* WHAT IS BEING ASKED *
Start at the line below containing "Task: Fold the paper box" and stop at the line containing "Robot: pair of". Repeat every line of that stretch exactly, and nothing outside it.

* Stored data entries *
%%
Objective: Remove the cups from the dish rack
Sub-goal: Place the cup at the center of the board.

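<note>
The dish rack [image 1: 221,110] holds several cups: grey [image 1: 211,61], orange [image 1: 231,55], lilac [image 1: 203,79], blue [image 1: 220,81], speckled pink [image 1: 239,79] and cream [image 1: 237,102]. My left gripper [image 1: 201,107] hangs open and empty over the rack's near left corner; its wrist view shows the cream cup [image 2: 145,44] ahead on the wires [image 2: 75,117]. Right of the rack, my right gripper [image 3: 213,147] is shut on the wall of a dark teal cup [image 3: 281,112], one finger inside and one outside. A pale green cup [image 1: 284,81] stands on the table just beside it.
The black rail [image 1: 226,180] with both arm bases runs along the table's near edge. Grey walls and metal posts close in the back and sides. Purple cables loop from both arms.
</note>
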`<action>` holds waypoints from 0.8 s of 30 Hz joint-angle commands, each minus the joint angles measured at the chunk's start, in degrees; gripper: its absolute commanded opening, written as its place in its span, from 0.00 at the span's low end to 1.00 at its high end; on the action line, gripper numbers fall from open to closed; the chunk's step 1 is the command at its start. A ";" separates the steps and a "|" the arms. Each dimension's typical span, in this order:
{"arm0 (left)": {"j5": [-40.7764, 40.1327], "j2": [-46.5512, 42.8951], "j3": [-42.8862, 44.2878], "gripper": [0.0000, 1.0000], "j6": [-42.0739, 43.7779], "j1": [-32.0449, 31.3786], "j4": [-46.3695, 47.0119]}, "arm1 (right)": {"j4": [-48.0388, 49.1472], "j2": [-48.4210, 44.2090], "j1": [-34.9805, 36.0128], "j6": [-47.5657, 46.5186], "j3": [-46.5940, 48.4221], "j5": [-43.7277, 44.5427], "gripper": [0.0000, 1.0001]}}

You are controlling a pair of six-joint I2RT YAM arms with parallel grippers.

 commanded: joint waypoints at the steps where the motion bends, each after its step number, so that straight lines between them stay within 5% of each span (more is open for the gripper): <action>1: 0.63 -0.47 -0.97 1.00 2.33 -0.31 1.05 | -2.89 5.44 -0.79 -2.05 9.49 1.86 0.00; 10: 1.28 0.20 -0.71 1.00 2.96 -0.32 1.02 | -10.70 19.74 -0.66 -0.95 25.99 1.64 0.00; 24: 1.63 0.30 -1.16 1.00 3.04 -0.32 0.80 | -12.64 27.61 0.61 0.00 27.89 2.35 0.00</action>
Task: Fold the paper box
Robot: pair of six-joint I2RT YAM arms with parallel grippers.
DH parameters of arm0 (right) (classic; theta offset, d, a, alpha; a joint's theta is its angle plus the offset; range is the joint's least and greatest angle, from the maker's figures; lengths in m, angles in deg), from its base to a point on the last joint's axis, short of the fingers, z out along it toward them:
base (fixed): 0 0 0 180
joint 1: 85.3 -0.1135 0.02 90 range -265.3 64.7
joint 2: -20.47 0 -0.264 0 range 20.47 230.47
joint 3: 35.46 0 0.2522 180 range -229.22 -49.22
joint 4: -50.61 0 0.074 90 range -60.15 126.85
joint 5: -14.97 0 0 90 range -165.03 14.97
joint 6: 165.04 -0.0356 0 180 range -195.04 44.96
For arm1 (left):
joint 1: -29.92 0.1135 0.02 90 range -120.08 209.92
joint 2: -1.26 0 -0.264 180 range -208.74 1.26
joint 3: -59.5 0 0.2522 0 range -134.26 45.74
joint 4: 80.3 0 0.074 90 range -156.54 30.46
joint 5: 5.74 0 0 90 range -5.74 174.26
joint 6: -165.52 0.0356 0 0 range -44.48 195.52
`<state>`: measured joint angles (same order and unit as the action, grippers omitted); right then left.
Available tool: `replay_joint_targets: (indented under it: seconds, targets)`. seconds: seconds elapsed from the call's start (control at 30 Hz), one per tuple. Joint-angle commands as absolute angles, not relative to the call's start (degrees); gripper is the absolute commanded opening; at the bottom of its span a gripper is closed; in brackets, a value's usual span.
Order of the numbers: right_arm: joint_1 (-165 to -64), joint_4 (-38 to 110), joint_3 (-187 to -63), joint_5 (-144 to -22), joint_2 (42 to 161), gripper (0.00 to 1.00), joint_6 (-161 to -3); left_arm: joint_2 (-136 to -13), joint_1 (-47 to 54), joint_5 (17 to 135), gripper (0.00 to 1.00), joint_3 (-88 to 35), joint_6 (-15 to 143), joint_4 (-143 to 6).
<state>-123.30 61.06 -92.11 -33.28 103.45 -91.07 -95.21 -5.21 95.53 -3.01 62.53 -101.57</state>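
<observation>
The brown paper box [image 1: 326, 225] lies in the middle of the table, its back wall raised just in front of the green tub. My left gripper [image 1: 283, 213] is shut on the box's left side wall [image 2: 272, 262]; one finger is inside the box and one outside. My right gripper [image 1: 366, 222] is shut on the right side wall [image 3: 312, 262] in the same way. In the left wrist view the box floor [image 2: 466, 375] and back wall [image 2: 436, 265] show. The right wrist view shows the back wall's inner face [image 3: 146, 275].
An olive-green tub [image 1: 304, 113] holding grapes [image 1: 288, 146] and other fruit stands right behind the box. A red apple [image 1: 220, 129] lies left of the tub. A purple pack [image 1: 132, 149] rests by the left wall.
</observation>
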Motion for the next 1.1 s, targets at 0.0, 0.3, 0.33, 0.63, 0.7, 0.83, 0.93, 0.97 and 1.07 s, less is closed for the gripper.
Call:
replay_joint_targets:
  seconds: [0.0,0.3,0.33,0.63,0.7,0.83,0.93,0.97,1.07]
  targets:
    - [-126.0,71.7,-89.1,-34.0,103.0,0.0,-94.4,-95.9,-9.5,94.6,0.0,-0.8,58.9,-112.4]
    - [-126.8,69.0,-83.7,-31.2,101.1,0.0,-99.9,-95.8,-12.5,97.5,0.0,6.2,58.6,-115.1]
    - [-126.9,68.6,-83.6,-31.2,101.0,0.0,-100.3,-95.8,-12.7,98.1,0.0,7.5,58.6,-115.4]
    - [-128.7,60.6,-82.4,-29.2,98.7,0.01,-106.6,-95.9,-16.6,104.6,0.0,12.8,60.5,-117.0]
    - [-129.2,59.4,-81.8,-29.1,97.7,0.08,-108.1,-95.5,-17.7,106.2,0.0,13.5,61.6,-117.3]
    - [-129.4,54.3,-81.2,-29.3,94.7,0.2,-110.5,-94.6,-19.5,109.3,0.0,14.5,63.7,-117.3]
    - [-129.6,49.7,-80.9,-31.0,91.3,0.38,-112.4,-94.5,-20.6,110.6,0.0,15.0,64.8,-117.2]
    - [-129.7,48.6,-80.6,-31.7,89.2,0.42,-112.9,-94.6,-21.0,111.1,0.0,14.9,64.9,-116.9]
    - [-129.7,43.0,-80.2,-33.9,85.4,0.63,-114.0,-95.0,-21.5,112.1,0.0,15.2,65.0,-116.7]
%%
* FINISHED TASK *
Task: Fold the paper box
Robot: pair of six-joint I2RT YAM arms with parallel grippers.

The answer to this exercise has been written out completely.